I really want Paper Mario refrigerator magnets for some reason.
Mario does not level up—nothing else shows just how surprisingly and strikingly different Paper Mario: Sticker Star is to the rest of the Paper Mario series. If that weren't enough, Mario only has a finite number of attacks in battle. These small but significant changes might be frightening to Paper Mario fans at first, but imaginative gameplay is no stranger to Nintendo and Sticker Star has this in spades.
Likely in recognition of its creative license with the usual Paper Mario formula, Sticker Star keeps its story simple and light. On the night of the Sticker Fest, all of the kingdom's citizens gather to celebrate the arrival of the Sticker Comet, believed to be a wishing star powerful enough to grant everyone's wishes. But mere moments after the comet lands safely on stage does Bowser, ever the power-hungry Koopa, lunge at the star, breaking it into a bunch of smaller pieces that spread all across Mushroom Kingdom like some kind of Dragon Ball. A mysterious crown then descends on Bowser, turning him into a super holofoiled version of himself who decides to kidnap, who else, Princess Peach.
Unable to contend with Bowser's newfound power at the festival, Mario soon awakens the following day with the urgent mission of clean-up. The guardian of the Sticker Star, Kersti, quickly appears and blames Mario for the mess and urges him to collect all of the pieces to set the world right again. If Kersti sounds a bit like Navi, that's because she is (and perhaps even a little more annoying). Nonetheless, Mario will need Kersti's Sticker Power and bountiful advice to rescue the princess once more.

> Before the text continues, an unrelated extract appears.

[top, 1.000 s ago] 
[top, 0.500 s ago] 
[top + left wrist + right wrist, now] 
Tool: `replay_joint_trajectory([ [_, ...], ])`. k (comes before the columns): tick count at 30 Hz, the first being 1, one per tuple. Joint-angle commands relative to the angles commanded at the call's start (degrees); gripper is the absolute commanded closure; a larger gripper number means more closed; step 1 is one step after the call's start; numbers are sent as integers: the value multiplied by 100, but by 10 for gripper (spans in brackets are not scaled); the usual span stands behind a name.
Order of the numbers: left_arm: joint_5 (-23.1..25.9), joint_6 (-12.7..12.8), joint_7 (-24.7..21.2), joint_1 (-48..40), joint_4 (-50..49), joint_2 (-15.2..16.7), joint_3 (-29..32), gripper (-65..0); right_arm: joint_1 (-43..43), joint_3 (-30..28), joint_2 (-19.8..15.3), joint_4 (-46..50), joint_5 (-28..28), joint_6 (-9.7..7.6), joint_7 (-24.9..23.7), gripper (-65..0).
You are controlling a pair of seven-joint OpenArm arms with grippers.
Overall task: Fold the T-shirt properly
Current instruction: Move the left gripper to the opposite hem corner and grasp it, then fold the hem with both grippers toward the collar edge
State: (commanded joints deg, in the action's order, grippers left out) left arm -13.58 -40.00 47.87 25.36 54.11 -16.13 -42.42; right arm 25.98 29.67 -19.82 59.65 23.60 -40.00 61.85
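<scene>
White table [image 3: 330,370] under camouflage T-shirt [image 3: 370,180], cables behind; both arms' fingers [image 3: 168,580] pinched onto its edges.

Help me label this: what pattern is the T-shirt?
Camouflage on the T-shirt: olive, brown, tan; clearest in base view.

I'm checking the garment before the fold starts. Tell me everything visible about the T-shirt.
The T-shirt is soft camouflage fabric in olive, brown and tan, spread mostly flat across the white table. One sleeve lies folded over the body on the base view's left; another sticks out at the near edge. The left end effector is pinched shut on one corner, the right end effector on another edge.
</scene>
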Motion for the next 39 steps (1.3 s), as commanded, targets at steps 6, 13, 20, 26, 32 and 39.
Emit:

The concept of stickers, in lieu of merely paper, runs through the entire game. At a certain point, Mario learns how to transform the world into a 2D plane, allowing him to hover above it and place or peel off objects; for instance, yanking off a water fountain to save a poor citizen who has been trapped behind it. Strewn throughout the town are Toads stuck to the walls by evil Bowser stickers or hidden behind alleyways.
Likewise, shoes and hammer stickers are also planted around the environment, each representing attacks that Mario can perform. Storing these stickers in his inventory, Mario can then use them judicially and strategically in battle. Since each sticker only lasts one time, the player must continually replenish his stock by combing the environment for new stickers or purchasing them in the store. Having a strong supply and variety of stickers is essential for reaching the end of the stage and defeating the boss.
Instead of having attribute like strength or agility, Mario only has HP as a basic stat, which can grow in increments by earning an HP Up Heart through quests and side missions. The sticker inventory holds two pages of fifteen stickers each at the beginning of the game, but it can expand to hold more. There's no need to explain how powerful that is. Larger golden stickers tend to have special abilities, like a pair of scissors that can either deal a lot of damage or be an effective tool against a specific enemy. Normally, if you're trying to bulldoze your way through a boss, there's a golden sticker that would have made it much easier (or "a better way" as Kersti loves to call it).
In place of experience points, coins act as an important currency used for much more than buying health items. Once Mario earns the Battle Spinner, similar to the Bingo! in The Thousand-Year Door, he can choose to spin a special slot machine during a turn. If you manage to hit two or three pictures in a row, Mario gets two or three moves in a single turn, which he will likely need against bosses who do the same thing without needing to use a slot machine. Mario can also ensure he gets two or even three in a row, but every action with the Battle Spinner costs coins, and more coins as it's continually used in the same battle.
Between the limited amount of coins and stickers, the need for strategic action is high and incredibly enticing. To say that about a Paper Mario game is surprising, both in general and for the series itself. Paper Mario: Sticker Star releases on November 11, 2012.